Apart from success on the pitch in the 1971-72 season, the way he involved fans in helping him to improve the side also proved a winner.

His buy-a-player appeal was a direct attempt to involve the supporters in the affairs of their club and Saward led a sponsored walk on Brighton seafront as one of the initial events geared towards generating funds to help him compete in the transfer market.

“Too many people spend too much time shouting about how hard up their club is, and too little time fighting to improve the situation,” Saward said in an article for the April 1971 edition of Football League Review. “You never get success if you sit around. You must have courage, even audacity, and work hard for survival.”

The first funds generated provided Saward with the money to bring in experienced Bert Murray from Birmingham City, initially on loan, and then permanently. Murray would go on to be voted Player of the Year in 1971-72.

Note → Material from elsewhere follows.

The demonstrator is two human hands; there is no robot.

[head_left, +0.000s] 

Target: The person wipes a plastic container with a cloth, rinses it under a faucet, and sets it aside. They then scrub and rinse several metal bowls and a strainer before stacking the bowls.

Another player who signed on loan at the same time as Murray was Preston’s Irvine, who recalled in his autobiography, Together Again, how Saward wooed him.

“Pat sold me the place with his charm and persuasive ways,” he said, describing the former male model as “extrovert, infectious and bubbly”.

He added: “Pat Saward was a gem of a manager and a pleasure to play for. He said what he thought, but never offensively; in a matter-of-fact, plain-speaking kind of way, rather than aggressively.”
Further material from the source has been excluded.